Era uma tarde tranquila. No coração do lugar ficava a casa da Margarida, uma artesã acolhedora vinda há muito tempo de Minas Gerais, mas que se integrara rapidamente com a caiçarada pelo fato de saber tecer taboas e de gostar do estilo de vida do povo dali. Para nós era a CASA AMARELA.
Na casa de Margarida se reunia mais gente para prosear e fazer artesanato. Eu era um deles; me detinha regularmente por ali, na varanda, para fazer uns entalhes. Na CASA AMARELA ficava uma caixa com os formões para isso; qualquer um podia fazer uso das ferramentas caso tivesse inspiração e tempo de se compor naquele ambiente comunitário. Vez ou outra passava pessoa de fora (turista) para ver as novidades e adquirir artesanato original.
Naquela tarde, somente eu estava na varanda com cachorros e crianças se tecendo, os demais trabalhavam e conversavam na grande sala da casa. Vez ou outra saía uma gargalhada prazerosa. De repente, como ocorria de vez em quando, uma viatura policial se aproxima com dois agentes e estaciona debaixo da grande mangueira do terreiro. Demonstrando tranquilidade, eles desembarcam e se arrumam, dão um "capricho na aparência". Um dos policiais, o superior na hierarquia, quer transmitir ao novato que ele está inteirado com o povo dali, que conhece bem a Margarida etc. Passam por mim apenas olhando o que estou fazendo, mas nem me cumprimentam. Não demoram muito tempo no interior da casa. O superior, satisfeito, volta carregando uma sacola de peixes. Assim que passam onde eu estou, escuto um pedaço da fala: "Sempre que quiser uns peixes frescos é só passar aqui. Essa gente pesca sempre e guarda uma reserva na geladeira. Quem é policial tem de se aproveitar da farda, da autoridade. Tem de ser esperto". Ai que raiva eu senti. Creio que não é lição assim que eles aprendem na formação. Se isso acontece, é por desvio de caráter. Como pode ter gente dessa, que se aproveita dos mais pobres em vez de os ajudar? Que tristeza ver alguém oprimido pelo medo, pela autoridade garantida em leis. E o pior é saber que quem sustenta esse importante serviço (de manter a segurança) são as contribuições, os impostos de quem trabalha. Está provado que o povo trabalhador é o principal pagador de taxas e impostos neste Brasil, pois os ricos sempre dão "um jeitinho" de escapar dos deveres. Cada produto que compramos tem uma taxa inclusa. Cada serviço que precisamos (água, luz etc.) tem uma cobrança extra que vai para os cofres públicos. Depois vem imposto territorial e mais outros que estão em constante ebulição na sociedade. E deixa de pagar um deles para ver!

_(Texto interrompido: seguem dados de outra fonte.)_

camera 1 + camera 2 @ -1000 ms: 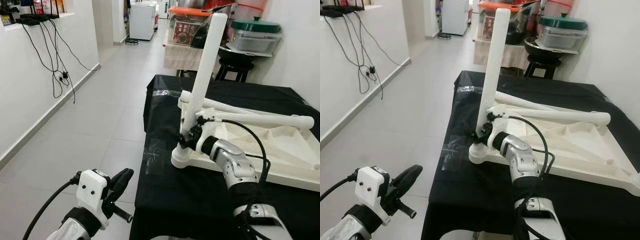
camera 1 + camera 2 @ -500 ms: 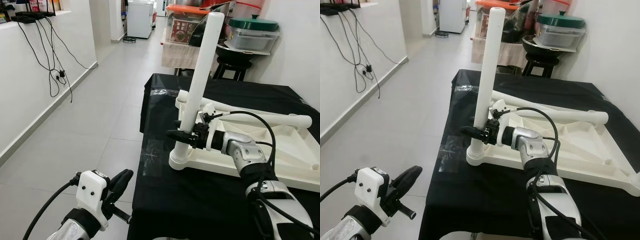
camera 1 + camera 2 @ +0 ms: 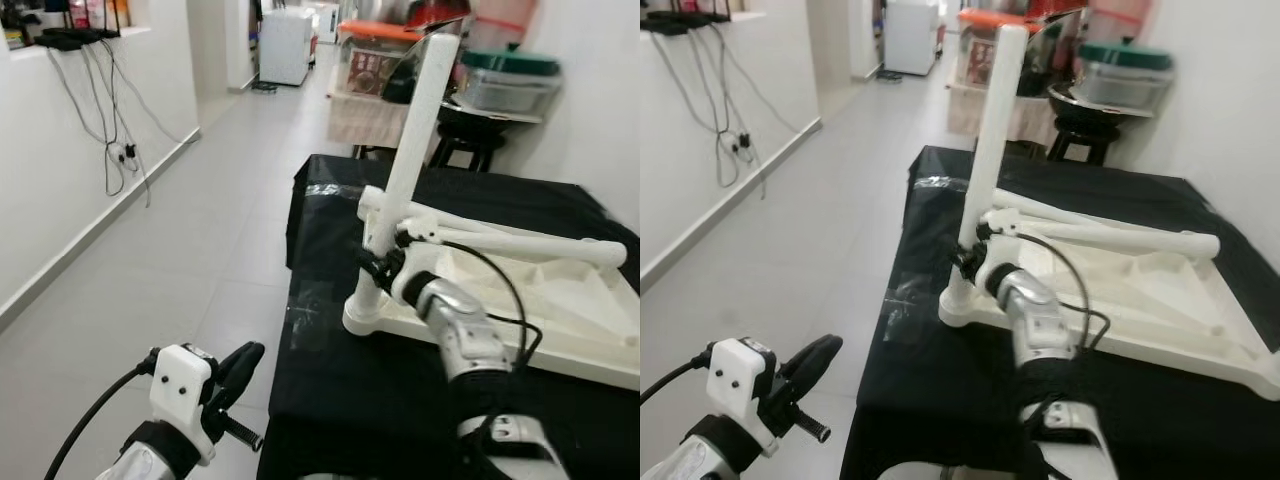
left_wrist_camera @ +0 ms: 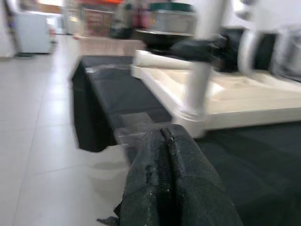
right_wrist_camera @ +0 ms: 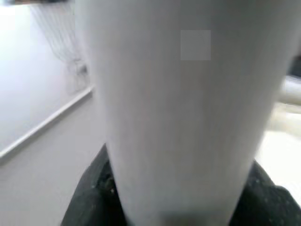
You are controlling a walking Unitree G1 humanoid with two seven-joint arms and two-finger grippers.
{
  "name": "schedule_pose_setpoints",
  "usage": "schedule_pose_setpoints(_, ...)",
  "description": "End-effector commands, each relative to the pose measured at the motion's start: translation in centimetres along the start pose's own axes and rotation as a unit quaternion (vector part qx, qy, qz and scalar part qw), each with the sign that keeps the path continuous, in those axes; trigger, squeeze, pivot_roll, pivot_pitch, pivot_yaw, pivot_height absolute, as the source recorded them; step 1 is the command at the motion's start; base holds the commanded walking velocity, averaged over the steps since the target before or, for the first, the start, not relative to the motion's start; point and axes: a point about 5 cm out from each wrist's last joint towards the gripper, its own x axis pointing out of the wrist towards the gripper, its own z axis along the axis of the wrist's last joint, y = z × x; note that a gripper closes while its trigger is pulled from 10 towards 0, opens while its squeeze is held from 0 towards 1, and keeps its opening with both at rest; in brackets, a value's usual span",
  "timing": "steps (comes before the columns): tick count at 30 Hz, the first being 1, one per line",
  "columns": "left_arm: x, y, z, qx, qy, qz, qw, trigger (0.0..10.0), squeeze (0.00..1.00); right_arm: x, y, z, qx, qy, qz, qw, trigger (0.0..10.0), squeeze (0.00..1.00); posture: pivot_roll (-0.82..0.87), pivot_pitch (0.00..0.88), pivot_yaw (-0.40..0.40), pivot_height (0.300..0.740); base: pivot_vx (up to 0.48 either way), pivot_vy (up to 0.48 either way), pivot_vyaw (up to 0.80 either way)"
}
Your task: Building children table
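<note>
Right end effector [image 3: 375,268] is clamped around the white leg [image 3: 408,160], low down near its socket. In the right wrist view the leg [image 5: 188,108] sits tight between the black fingers [image 5: 91,197], so I'm calling that a firm grip.

The leg stands nearly upright, long axis running up from the near-left corner of the upside-down table [image 3: 560,300], with a slight lean so its top tips away from me and a bit to the right. Its foot sits in the round corner socket [image 3: 362,318]. The table itself lies flat on the black tabletop [image 3: 360,400], underside up. Two more legs [image 3: 520,240] lie flat across it, long axes running roughly left to right, ends pointing toward the right edge.

Left end effector [image 3: 235,365] hangs low on my left over the floor [image 3: 200,250], off the tabletop's near-left corner, holding nothing. In the left wrist view its fingers [image 4: 171,188] are pressed together, so it's closed.

Further back there's a side table with lidded containers [image 3: 510,80] and a white appliance [image 3: 283,42] down the hallway. Cables [image 3: 110,130] dangle down the left wall. There's a printed label on one box back there but it's too blurry for me to read.
</note>
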Motion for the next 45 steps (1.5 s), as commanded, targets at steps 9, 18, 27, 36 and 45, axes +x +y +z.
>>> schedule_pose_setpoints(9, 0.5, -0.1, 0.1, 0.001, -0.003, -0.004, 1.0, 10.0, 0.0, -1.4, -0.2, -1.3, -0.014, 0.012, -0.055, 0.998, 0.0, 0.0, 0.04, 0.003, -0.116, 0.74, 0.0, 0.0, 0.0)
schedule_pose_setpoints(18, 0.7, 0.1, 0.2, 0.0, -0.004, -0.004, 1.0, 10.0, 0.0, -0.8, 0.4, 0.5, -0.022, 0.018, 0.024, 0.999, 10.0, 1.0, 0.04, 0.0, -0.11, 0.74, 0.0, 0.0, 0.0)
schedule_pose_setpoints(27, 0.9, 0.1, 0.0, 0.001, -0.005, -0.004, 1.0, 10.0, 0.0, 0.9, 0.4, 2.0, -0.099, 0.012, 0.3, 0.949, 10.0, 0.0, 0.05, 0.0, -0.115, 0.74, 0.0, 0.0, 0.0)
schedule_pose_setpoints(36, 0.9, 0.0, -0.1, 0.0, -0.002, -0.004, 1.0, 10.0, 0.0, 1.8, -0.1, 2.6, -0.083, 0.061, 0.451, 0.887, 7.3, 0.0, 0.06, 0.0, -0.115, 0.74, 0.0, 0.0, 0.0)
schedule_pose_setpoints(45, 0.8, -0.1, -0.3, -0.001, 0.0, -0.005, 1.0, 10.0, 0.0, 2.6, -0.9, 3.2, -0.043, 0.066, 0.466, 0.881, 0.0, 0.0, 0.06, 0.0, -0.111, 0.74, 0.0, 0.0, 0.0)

A viatura já estava para sair quando eu vejo a Margarida sair apressada para perguntar: "O meu filho casado com uma moça de Paraty precisa fazer outro documento lá para conseguir emprego?". O policial do assento do carona, o superior que vai levando os peixes, responde: "Não vai precisar não. O documento que ele tem vale pelo país inteiro". Faz bastante tempo isso. A CASA AMARELA não existe mais porque os pobres daquele lugar não puderam mais pagar os altos impostos. Tudo aquilo virou lugar de gente rica. Quem comprou aquele lugar construiu uma pousada, um resort só para bem endinheirados. O asfalto chega até lá. Pobre mesmo é quem está empregados ali. Será que viaturas ainda param debaixo da velha mangueira e há policiais a repetirem aquele péssimo costume? Quero acreditar que não!